§ **WORK REQUIRED**: Would you please copy each line of the data in which the string "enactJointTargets" occurs?

§ **DATASET SECTION**:
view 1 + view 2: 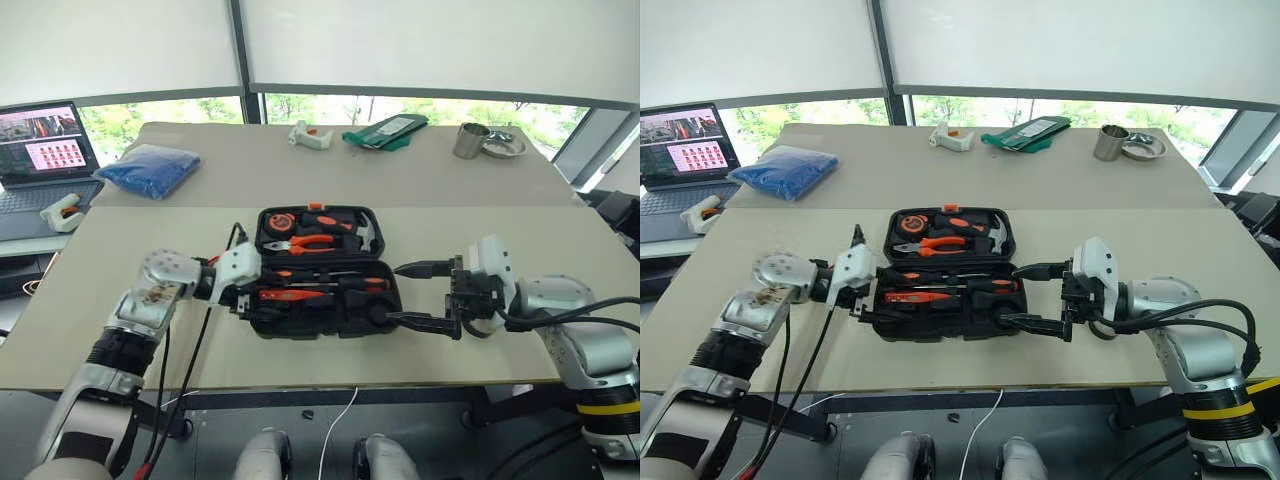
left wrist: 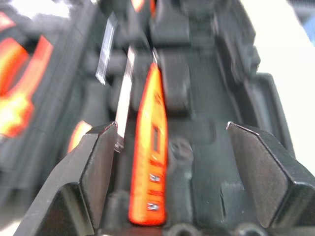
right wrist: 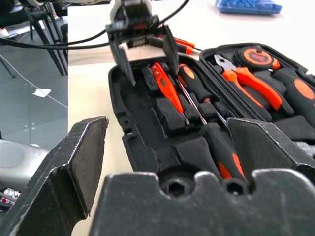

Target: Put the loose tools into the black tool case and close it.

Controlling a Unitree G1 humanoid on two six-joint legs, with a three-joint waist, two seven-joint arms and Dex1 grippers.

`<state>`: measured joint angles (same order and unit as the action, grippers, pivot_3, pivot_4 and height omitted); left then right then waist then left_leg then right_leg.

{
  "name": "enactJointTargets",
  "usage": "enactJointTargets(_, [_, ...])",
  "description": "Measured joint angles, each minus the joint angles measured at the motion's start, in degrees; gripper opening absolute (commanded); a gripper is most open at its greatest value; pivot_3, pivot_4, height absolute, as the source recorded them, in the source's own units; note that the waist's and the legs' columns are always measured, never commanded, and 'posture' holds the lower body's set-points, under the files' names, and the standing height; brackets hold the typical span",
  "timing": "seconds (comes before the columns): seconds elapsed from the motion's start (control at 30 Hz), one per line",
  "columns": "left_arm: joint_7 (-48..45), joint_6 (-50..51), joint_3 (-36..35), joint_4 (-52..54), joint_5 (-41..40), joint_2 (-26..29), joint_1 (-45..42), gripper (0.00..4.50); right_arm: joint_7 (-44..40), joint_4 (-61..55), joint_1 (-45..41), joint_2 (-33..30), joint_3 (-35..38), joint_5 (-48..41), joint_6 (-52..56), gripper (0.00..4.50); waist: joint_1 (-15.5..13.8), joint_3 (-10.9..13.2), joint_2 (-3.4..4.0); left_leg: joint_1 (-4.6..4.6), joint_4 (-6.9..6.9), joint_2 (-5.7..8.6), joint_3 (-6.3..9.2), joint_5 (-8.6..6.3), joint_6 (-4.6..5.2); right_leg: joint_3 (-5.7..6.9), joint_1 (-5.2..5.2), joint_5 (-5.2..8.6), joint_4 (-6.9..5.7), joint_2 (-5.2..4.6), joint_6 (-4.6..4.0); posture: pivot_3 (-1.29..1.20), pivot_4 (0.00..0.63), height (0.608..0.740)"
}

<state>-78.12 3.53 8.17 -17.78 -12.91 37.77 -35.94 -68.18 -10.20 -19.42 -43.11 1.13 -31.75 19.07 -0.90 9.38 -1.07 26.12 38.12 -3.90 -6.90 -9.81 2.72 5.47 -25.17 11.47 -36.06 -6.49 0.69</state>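
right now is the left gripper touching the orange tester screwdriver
Apart. In the left wrist view the left gripper is open, and the orange tester screwdriver lies in the tool case between its fingers, dark gaps on both sides.

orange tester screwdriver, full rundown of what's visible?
The thin tester screwdriver has an all-orange plastic-looking body with small dark markings. It lies flat in a moulded recess of the open black tool case, near its left end, beside a steel screwdriver shaft. The left gripper straddles it, fingers open, not touching it.
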Motion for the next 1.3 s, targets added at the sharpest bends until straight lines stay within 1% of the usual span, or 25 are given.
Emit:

§ **REPLY**:
  "name": "enactJointTargets",
  "usage": "enactJointTargets(_, [_, ...])",

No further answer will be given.